11. In my experience, I have found that great education without grace often makes men proud, which makes them careless of the poor and the weak. So in raising this controversy I am not in any way mocking anyone. But if I am mocking, then, it must be accepted that, I too am as one mocked. But it would be folly to think so: because faced as we are with unprecedented challenges which now exist in our world and more specifically on the African continent, these criticisms seem warranted. I would be doing a great injustice to myself, to the memory of my dead father and his generation, and to all Africans if I failed to speak up knowing what I do know. We must not suppress the truth, however painful.

Questions we must ask

12. So with regard to the Democratic People’s Republic of Mara, we have an instance in which education makes bad people more dangerous, that is, the wily freedom fighter is made all the more dangerous because the educated African elites provide his dictatorship legitimacy, a fig leaf with which to cover his nakedness, casting a veil upon the truth. It therefore behooves all of us to ask uncomfortable and searching questions. For example: must the educated African elites be remiss in the great work which is crying out to be undertaken, which is, the building up of viable and credible institutions in Africa when foreigners never seem to tire supporting us?
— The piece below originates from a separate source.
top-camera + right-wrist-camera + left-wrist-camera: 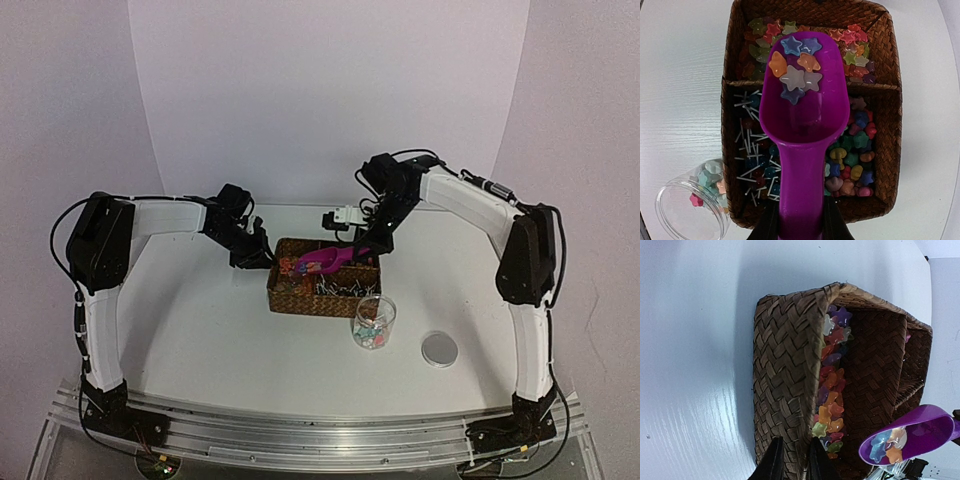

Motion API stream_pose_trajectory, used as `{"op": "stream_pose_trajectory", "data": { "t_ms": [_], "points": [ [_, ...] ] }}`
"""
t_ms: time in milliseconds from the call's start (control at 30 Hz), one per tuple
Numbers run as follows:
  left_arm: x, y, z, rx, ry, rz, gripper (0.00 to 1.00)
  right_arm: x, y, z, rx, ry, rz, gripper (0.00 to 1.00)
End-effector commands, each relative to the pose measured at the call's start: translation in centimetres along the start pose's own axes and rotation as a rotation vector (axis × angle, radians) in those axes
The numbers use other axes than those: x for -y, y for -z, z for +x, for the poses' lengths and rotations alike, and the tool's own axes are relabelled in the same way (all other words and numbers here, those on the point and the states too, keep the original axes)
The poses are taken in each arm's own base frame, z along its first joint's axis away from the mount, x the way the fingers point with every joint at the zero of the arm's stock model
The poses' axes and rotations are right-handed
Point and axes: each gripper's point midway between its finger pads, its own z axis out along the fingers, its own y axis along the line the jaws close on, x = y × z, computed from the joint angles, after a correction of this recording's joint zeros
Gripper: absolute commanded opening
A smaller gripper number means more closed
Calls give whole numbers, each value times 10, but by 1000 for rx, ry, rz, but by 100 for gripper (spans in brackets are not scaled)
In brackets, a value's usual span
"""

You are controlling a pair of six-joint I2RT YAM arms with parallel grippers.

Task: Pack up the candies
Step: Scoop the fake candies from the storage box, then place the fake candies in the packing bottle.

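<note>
We see the right end effector (801,221) pinching the scoop (802,115), with candies (795,65) (star-shaped ones) in its bowl just ahead, over the basket (890,125). The left end effector (794,452) pinches the basket's wall.

Twin white-and-black arms share one rail at the worktop's near edge.
The left arm (98,300) and right arm (530,340) pair white link shells with boxy black joint housings; thin black cables (55,235) loop alongside, and black bases (105,408) meet a ribbed aluminium rail (320,437).
</note>
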Motion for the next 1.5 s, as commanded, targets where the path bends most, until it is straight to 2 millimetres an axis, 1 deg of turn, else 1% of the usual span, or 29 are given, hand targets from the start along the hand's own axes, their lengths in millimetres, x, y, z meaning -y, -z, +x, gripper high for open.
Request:
{"op": "stream_pose_trajectory", "data": {
  "t_ms": [0, 200, 333, 400, 500, 533, 633, 667, 733, 800, 900, 1000, 1100, 1200, 1300, 1467],
  "points": [
    [0, 10, -9, 37, -1, 2, 17, 2, 44, -31, 178, -1, 44, 0],
    [0, 10, -8, 36, -1, 4, 17, 5, 66, -29, 238, -21, 70, 0],
    [1, 11, -8, 38, -3, 7, 17, 0, 91, -31, 290, -14, 95, 0],
    [1, 12, -8, 39, -4, 6, 17, -6, 101, -26, 293, -17, 103, 0],
    [1, 13, -9, 42, -4, 7, 17, -20, 117, -15, 295, -13, 114, 0],
    [1, 13, -9, 41, -4, 8, 17, -25, 125, -12, 300, -11, 124, 0],
    [1, 12, -8, 39, -2, 9, 17, -43, 131, 6, 276, -26, 126, 0],
    [1, 12, -7, 37, -1, 10, 17, -50, 136, 11, 272, -29, 135, 0],
    [0, 11, -6, 34, 2, 12, 17, -62, 135, 27, 254, -49, 124, 0],
    [0, 11, -6, 32, 4, 11, 17, -73, 141, 39, 260, -65, 128, 0],
    [0, 11, -5, 30, 5, 12, 17, -89, 142, 57, 249, -91, 125, 0],
    [-1, 10, -5, 28, 7, 12, 17, -97, 142, 77, 214, -119, 142, 0],
    [-1, 11, -5, 29, 8, 11, 17, -102, 143, 91, 179, -121, 159, 0],
    [-1, 10, -4, 28, 9, 10, 17, -108, 137, 106, 104, -112, 142, 0],
    [-2, 10, -4, 29, 9, 8, 17, -109, 134, 116, 46, -84, 133, 0],
    [-2, 11, -5, 32, 9, 6, 17, -114, 130, 119, 26, -47, 98, 0]
  ]
}}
13. Is it really possible for the educated African elites to continue receiving without ever feeling any sense of obligation to do right by their own people? Should the native educated African elites grudge the pain and care about the continent while strangers, mostly foreign tax payers in the form of ‘International Foreign Aid’, grudge not the expense, be it in blood or treasure? Surely the suffering of others for our sakes ought to trouble us! Must the African, much to the shame of Africa, for ever go to foreign capitals, begging cap in hand, pleading for special favours? Must dictatorship, continually be the dead fly that spoils all that is good in the African pot stew of precious independence? Was independence in many an African country, after all a hasty fruit before the summer? Is independence in Africa like a moth-eaten cloth, which becomes continually worse and worse?
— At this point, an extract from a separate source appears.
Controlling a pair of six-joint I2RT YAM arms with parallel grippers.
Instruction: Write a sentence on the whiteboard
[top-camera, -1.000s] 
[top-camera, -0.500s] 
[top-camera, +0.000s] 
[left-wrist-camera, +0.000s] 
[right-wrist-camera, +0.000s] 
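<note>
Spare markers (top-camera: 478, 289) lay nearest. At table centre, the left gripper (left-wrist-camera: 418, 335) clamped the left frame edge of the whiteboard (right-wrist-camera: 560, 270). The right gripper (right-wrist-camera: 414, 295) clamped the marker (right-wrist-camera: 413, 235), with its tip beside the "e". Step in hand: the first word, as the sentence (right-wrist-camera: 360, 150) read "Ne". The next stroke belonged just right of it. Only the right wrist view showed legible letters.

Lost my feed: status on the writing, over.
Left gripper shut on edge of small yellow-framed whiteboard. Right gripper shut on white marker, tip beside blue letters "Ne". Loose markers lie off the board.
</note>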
14. Must we continually suffer to see the cream of our youth hazard their lives in foreign lands, doing dirty jobs no one else is willing to do, for a pittance in order to support their families back home? Must we give the cream of our flower an impossible choice to make, which is, to choose between run-down ‘hazardous social housing in European cities with very little prospect of a meaningful future on the one hand, and joblessness, poverty and hopelessness in their own African countries on the other? Is it fair on some of our parents to suffer agonies unimaginable; to see their beloved children, who incidentally often tend to be in the prime of their lives, drown in the Mediterranean Sea in a desperate hope of reaching Europe? Should our kith and kin continually languish in foreign gaols or immigration dentation centres, on a slim chance of a better life? What a shame that the best in Africa should fail to answer the high call to lead their compatriots, for want of courage!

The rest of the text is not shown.